Material metamorphosis is, of course, the abiding logic of Johnson’s sculptural idiom. In each case, Johnson resists the inescapable corrosion of matter by recreating objects in more durable materials. His ascension to a paradigm of eternal permanence is undertaken with a healthy dose of skepticism–– such object endurance he admits is, ultimately, “a trivial pursuit.” Nevertheless, the artist’s endeavor to work in wood, stone, and metal aspires to the historiographic condition of sculpture. Take, for example, the two large, luscious pink marble blocks that become a pair of popsicles laying on their sides with comic bites taken from their topsides in Large Creamsicle I and Large Creamsicle II sited in the field. Their fifteen-foot length and ten-ton weight dissipates easily into soft, frothy ice cream leaving one to ponder how this dense structure transformes into a substance that melts in your mouth. Johnson gives perpetuity to a dessert that if not rapidly consumed (its own kind of energy transference), literally disappears. Considering evanescence there arises an uneasy categorical ambiguity: the sculptures propose a parodic monument to any manner of passing pleasure.
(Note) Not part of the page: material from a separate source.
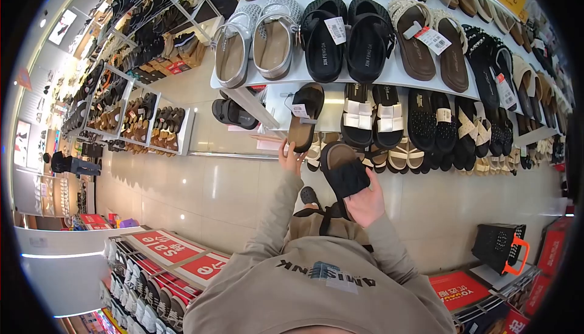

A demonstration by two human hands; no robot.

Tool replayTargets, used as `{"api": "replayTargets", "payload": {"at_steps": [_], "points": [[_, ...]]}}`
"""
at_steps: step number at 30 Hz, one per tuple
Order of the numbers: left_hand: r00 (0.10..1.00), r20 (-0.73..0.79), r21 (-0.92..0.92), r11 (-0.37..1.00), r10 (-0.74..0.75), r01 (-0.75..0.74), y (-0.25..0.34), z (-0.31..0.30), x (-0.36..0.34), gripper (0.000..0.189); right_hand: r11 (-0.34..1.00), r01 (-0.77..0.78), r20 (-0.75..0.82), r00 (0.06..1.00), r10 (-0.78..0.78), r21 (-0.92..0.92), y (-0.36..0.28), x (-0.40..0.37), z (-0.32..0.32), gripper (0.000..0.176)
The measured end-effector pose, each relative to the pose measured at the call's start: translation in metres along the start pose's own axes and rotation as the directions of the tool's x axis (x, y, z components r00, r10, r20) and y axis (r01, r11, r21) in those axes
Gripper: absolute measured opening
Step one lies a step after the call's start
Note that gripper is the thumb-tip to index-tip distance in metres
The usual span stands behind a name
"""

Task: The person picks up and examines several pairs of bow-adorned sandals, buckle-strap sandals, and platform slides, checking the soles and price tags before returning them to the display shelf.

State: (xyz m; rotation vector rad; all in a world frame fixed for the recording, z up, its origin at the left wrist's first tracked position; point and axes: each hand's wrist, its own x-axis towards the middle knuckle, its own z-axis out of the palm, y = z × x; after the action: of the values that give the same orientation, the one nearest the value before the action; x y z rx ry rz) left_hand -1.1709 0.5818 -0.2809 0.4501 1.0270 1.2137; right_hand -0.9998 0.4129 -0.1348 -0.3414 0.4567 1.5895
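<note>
Sandals, two in hand. Left hand (292, 159) held upper slide (306, 115) by heel, fingers clamped on it: black strap, tan insole, white tag dangling. It sat against lower shelf row. Right hand (367, 203) cradled lower slide (344, 173) from beneath, fingers curled round sole. Wide gathered black strap, rounded toe, just below the first. White slanted shelf (394, 73) above carried silver mesh pair (255, 42), black pair (347, 33) and brown bead-trimmed pair (432, 45). Left fingertips partly hidden behind sole. Far racks blurred, cut off at rim.
</note>
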Motion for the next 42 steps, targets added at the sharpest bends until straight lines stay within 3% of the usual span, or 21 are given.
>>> {"api": "replayTargets", "payload": {"at_steps": [7,12,14,16,18,19,21,23,25,26,27,28,29,30,31,32,34,38,40,41,42], "points": [[0.996,-0.080,-0.027,0.999,0.038,-0.040,0.004,0.001,0.021,0.054,0.999,0.010,-0.018,1.000,-0.009,0.039,-0.001,0.001,0.012,0.039],[0.985,-0.171,-0.054,0.998,0.023,-0.032,-0.016,-0.021,0.009,0.069,0.994,0.054,-0.003,0.999,-0.054,0.096,-0.003,0.012,0.019,0.037],[0.956,0.117,-0.009,0.963,-0.268,0.271,-0.012,-0.029,-0.021,0.077,0.992,0.075,-0.027,0.997,-0.072,0.101,-0.004,0.021,0.017,0.036],[0.798,0.392,0.125,0.886,-0.458,0.447,0.004,-0.015,-0.083,0.081,0.983,0.087,-0.055,0.995,-0.079,0.162,-0.003,0.029,0.014,0.037],[0.656,0.543,0.317,0.851,-0.525,0.419,0.012,-0.015,-0.123,0.077,0.977,0.081,-0.037,0.997,-0.075,0.198,0.000,0.035,0.014,0.038],[0.661,0.537,0.315,0.851,-0.524,0.419,0.016,-0.010,-0.134,0.077,0.971,0.078,-0.019,0.997,-0.076,0.228,0.001,0.036,0.016,0.039],[0.703,0.531,0.657,0.754,-0.474,0.012,0.021,-0.001,-0.149,0.085,0.973,0.067,0.038,0.996,-0.077,0.220,0.007,0.034,0.025,0.043],[0.736,0.527,0.634,0.773,-0.425,-0.008,0.018,-0.005,-0.152,0.087,0.974,0.060,0.106,0.991,-0.085,0.217,0.015,0.030,0.038,0.047],[0.759,0.527,0.614,0.789,-0.381,-0.031,0.018,-0.011,-0.153,0.089,0.995,0.010,-0.167,0.986,0.007,0.099,0.020,0.024,0.043,0.056],[0.749,0.462,0.548,0.817,-0.475,0.179,0.021,-0.015,-0.151,0.088,0.998,-0.007,-0.053,0.999,0.004,-0.062,0.024,0.018,0.036,0.063],[0.715,0.407,0.456,0.804,-0.569,0.381,0.025,-0.018,-0.150,0.086,0.969,-0.010,0.078,0.996,0.031,-0.248,0.025,0.008,0.032,0.059],[0.714,0.409,0.462,0.804,-0.569,0.376,0.030,-0.019,-0.151,0.086,0.905,0.012,0.199,0.977,0.080,-0.425,0.021,-0.001,0.028,0.055],[0.691,0.459,0.339,0.829,-0.559,0.445,0.035,-0.019,-0.153,0.084,0.906,0.017,0.205,0.976,0.077,-0.423,0.011,-0.004,0.018,0.055],[0.670,0.508,0.212,0.832,-0.542,0.513,0.040,-0.018,-0.154,0.082,0.722,0.068,0.111,0.994,0.012,-0.689,-0.003,-0.003,0.003,0.051],[0.602,0.581,0.210,0.816,-0.548,0.539,0.045,-0.019,-0.154,0.081,0.462,0.071,0.037,0.996,-0.082,-0.884,-0.010,0.000,-0.010,0.048],[0.598,0.579,0.217,0.811,-0.555,0.543,0.049,-0.024,-0.154,0.081,0.468,0.070,0.034,0.996,-0.087,-0.881,-0.013,0.008,-0.022,0.048],[0.523,0.596,0.322,0.778,-0.609,0.539,0.056,-0.031,-0.153,0.084,0.246,0.295,0.159,0.876,-0.455,-0.923,-0.022,0.033,-0.032,0.045],[0.401,0.594,0.468,0.705,-0.697,0.532,0.066,-0.043,-0.151,0.088,0.263,0.290,0.171,0.901,-0.399,-0.920,-0.033,0.066,-0.030,0.048],[0.299,0.651,0.495,0.689,-0.697,0.529,0.068,-0.044,-0.151,0.092,0.059,0.269,0.232,0.907,-0.352,-0.961,-0.038,0.072,-0.024,0.057],[0.295,0.650,0.499,0.686,-0.700,0.529,0.064,-0.050,-0.146,0.092,-0.047,0.256,0.257,0.911,-0.322,-0.966,-0.039,0.074,-0.022,0.061],[0.315,0.654,0.596,0.725,-0.687,0.344,0.060,-0.056,-0.141,0.093,-0.046,0.252,0.253,0.912,-0.324,-0.967,-0.039,0.076,-0.021,0.061]]}}
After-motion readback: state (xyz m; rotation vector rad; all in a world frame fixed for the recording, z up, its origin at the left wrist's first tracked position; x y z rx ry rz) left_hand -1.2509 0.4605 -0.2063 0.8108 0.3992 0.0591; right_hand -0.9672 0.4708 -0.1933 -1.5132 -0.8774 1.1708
Other large-scale sculptures on view circle around these eschatological conundrums with similarly disarming subject matter. Two ten-foot bronze sculptures painted matte white depict an abnormally large frog and swan. Made from seashells, familiar to the trinkets found in seaside tourist traps, these animals were constructed by the artist from found shells and enlarged to become deities or sentries of the terrestrial world. In 19 Picnic table stack (plus 3), nineteen picnic tables are arranged into an hourglass shaped poltergeist stack that reaches 17.5 feet. Three additional tables are scattered at the base of the tower allowing spectators to sit within the work. Interacting with the item from which the sculpture is made––in its original form and intended use––adds a new dimension of heightened contemplation. A self-reflexive gesture, the sculpture reifies the way Johnson’s art routinely gathers concepts and objects and places them within circles of understanding. Like self-replicating machines that mimic life’s evolutionary track, these works test, adopt, experiment, mutate, and fail. In the end, Johnson exhumes a sculptural mode that borrows from systems and processes of the ancient and modern––achieving an organic elegance that is undergirded by an enduring sense of object intelligence.
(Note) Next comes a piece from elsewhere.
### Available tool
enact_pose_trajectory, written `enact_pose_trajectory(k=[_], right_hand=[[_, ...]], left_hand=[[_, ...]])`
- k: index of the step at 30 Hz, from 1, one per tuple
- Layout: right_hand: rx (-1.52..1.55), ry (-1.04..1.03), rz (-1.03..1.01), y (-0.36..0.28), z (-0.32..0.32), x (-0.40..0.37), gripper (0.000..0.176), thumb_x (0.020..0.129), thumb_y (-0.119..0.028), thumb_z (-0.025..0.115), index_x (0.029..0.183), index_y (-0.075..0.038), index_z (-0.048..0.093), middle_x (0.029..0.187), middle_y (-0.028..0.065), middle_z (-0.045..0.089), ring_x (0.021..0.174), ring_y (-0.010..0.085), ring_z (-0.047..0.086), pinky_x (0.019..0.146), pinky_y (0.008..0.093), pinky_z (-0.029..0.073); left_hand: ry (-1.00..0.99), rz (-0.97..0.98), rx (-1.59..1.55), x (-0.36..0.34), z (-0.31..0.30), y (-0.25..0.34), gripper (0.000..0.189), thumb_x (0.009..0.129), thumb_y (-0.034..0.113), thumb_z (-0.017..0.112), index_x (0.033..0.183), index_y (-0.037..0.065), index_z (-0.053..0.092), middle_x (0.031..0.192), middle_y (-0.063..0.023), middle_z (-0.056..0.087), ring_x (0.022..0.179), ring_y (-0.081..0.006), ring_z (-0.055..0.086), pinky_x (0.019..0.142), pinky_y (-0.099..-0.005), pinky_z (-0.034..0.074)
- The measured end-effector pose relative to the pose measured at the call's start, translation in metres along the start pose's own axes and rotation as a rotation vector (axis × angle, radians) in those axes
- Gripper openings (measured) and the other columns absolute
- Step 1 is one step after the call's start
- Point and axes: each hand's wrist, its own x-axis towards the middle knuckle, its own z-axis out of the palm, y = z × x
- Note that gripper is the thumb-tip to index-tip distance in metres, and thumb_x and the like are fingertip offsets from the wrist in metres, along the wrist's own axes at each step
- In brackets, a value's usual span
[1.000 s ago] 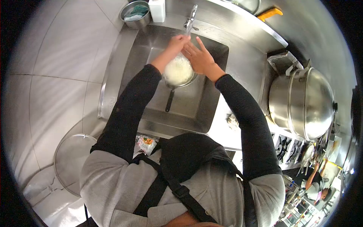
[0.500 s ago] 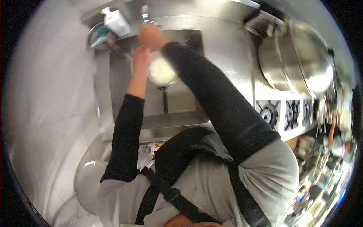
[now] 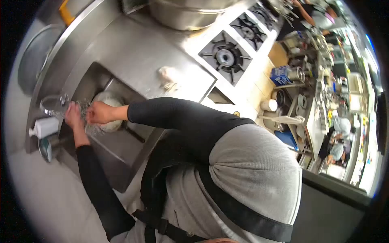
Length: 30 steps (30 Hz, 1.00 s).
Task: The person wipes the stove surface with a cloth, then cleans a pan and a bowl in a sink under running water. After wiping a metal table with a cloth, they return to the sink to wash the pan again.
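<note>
My left hand (image 3: 73,116) is beside the curved faucet (image 3: 49,106) at the sink's left end, its fingers pressed together. Close to its right, my right hand (image 3: 100,113) is closed, with curled fingers. Between and around the hands is a shiny, grey, mesh-like patch; whether it is a wire scrubber or splashing water I cannot tell. Under and behind my right hand, a round pan (image 3: 112,126) with pale, whitish contents sits in the metal sink (image 3: 109,150). Its dark handle (image 3: 135,135) points to the lower right.
A white bottle (image 3: 45,127) and a metal container (image 3: 49,149) stand at the sink's left corner. A crumpled pale cloth (image 3: 169,78) lies on the steel counter (image 3: 133,48). Beyond are a large pot (image 3: 186,14), stove burners (image 3: 225,58), shelves and other people (image 3: 342,125).
The view has swung to the right and shows more stove, shelves and people. My hands have come apart slightly and are level beside the faucet; the cloth is now in view.
</note>
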Motion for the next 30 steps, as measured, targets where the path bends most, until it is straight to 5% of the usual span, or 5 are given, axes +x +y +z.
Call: enact_pose_trajectory(k=[5,9,15,20,30], right_hand=[[-0.728,0.339,-0.207,-0.012,-0.131,-0.086,0.027,0.075,-0.035,0.069,0.076,-0.008,0.065,0.067,0.0111,0.064,0.065,0.0323,0.064,0.058,0.0421,0.05],[-1.18,0.352,0.064,-0.015,-0.202,-0.183,0.064,0.075,-0.04,0.07,0.128,-0.012,0.049,0.122,0.0199,0.05,0.107,0.0378,0.056,0.089,0.0477,0.046],[-0.562,0.349,0.08,0.065,-0.239,-0.245,0.069,0.078,-0.039,0.073,0.133,-0.007,0.046,0.127,0.023,0.046,0.109,0.0431,0.054,0.093,0.0436,0.048],[-1.144,0.299,0.014,0.055,-0.242,-0.302,0.085,0.083,-0.054,0.062,0.14,0.003,0.037,0.146,0.0363,0.022,0.137,0.0518,0.02,0.112,0.0565,0.021],[-1.43,0.712,-0.279,0.095,-0.298,0.141,0.05,0.093,-0.027,0.048,0.129,0.008,0.046,0.143,0.0313,0.033,0.137,0.0423,0.029,0.111,0.0495,0.026]], left_hand=[[-0.035,0.226,0.639,-0.022,-0.021,-0.051,0.052,0.094,0.047,0.052,0.1,-0.003,0.066,0.097,-0.0217,0.064,0.096,-0.0341,0.061,0.086,-0.0382,0.046],[-0.453,0.17,0.442,-0.083,-0.065,-0.091,0.048,0.092,0.035,0.059,0.128,0.004,0.055,0.12,-0.0183,0.058,0.111,-0.0275,0.057,0.098,-0.0384,0.043],[-0.414,-0.106,0.227,-0.148,-0.103,-0.104,0.069,0.088,0.019,0.066,0.147,0.011,0.031,0.128,-0.0131,0.05,0.115,-0.0226,0.05,0.099,-0.034,0.04],[-0.235,-0.077,0.196,-0.21,-0.121,-0.131,0.064,0.087,0.02,0.067,0.143,0.009,0.038,0.116,-0.0086,0.055,0.105,-0.0185,0.053,0.092,-0.0312,0.042],[-0.022,-0.01,0.193,-0.337,-0.057,-0.099,0.042,0.091,0.019,0.064,0.128,0.001,0.055,0.115,-0.0081,0.061,0.106,-0.0152,0.057,0.092,-0.0299,0.045]])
The exhibition falls on the heels of Johnson’s celebrated contribution to the most recent installment of Desert X. Sleeping Figure (2023), a monumental sculpture comprised of a dozen defunct shipping containers welded together to suggest a human body in repose, commanded the landscape of the Coachella Valley. It was recently announced that Johnson’s Sleeping Figure will be on permanent installation at the Marfa Invitational/Foundation. A Los Angeles Times article lauded the colossal work–– praising its jocular reimagining of the classic art historical motif of the odalisque to contend with pressing issues of the contemporary from the excessive consumerism of globalism to the avowed permanence of Land Art.
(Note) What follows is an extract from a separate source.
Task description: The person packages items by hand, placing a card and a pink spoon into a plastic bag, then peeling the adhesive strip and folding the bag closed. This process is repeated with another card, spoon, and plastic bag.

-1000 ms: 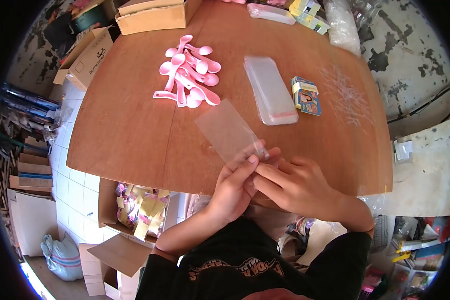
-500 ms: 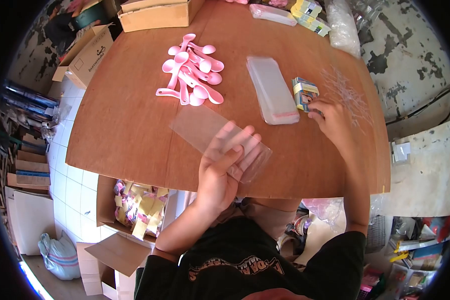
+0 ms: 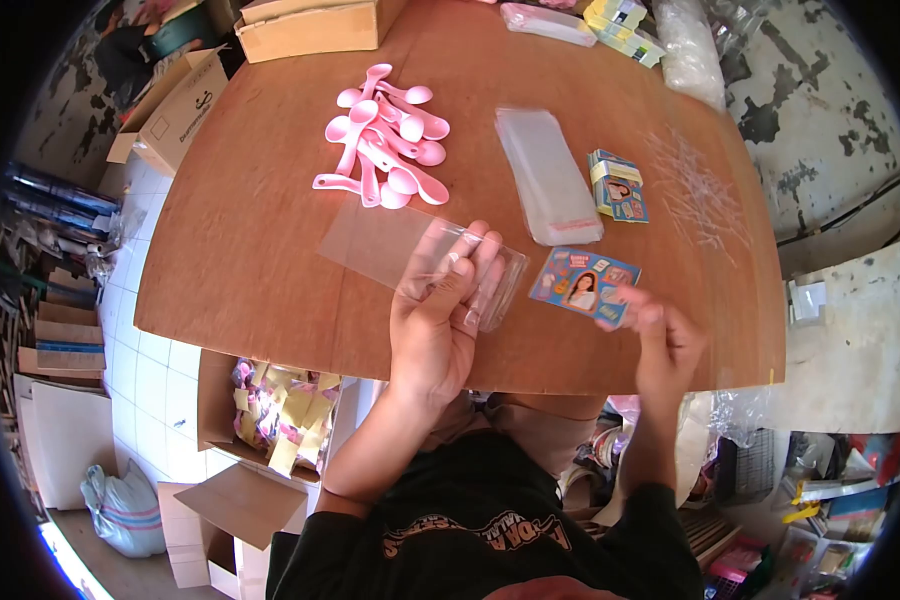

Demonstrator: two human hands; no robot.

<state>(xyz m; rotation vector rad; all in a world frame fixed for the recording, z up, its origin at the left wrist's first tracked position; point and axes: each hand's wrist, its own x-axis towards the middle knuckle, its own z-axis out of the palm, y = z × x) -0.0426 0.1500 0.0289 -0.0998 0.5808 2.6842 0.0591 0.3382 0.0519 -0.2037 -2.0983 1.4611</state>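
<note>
While the left hand [image 3: 435, 325] grips a clear bag [image 3: 368, 238], the right hand [image 3: 667, 340] pinches a blue photo card [image 3: 578, 282]

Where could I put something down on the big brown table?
The brown wooden table is bare left of the pink plastic spoons, and between them and the clear plastic bag stack. It's crowded on the right, with blue printed cards and clear thin strips.
</note>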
Matt Johnson (b. 1978, New York, NY) received his BFA from the Maryland Institute College of Art, Baltimore, MD and his MFA from the University of California, Los Angeles, CA. His work has been celebrated in recent group exhibitions such as The Artist is Present, curated by Maurizio Cattelan, Yuz Museum, Shanghai, China (2018); 99 Cents or Less, Museum of Contemporary Art Detroit, Detroit, MI (2017); Wanderlust, High Line Art, New York, NY (2016); Funny, FLAG Art Foundation, New York, NY (2012); Lifelike, Walker Art Center, Minneapolis, MN; traveled to New Orleans Museum of Art, New Orleans, LA; Museum of Contemporary Art, San Diego, CA; Blanton Museum of Art, University of Texas, Austin, TX (2012); 11th Triennale Kleinplastik, Fellbach, Germany (2010); and Second Nature, Hammer Museum, Los Angeles, CA (2009); among many others. His works are held in public collections worldwide including the Astrup Fearnley Museet, Oslo, Norway; Ekebergparken Sculpture Park, Oslo, Norway; Hammer Museum, Los Angeles, CA; Los Angeles County Museum of Art, Los Angeles, CA; Pérez Art Museum, Miami, FL; and the Whitney Museum of American Art, New York, NY. Johnson’s work is permanently on view as part of the collection at MIT List Visual Arts Center, Cambridge, MA.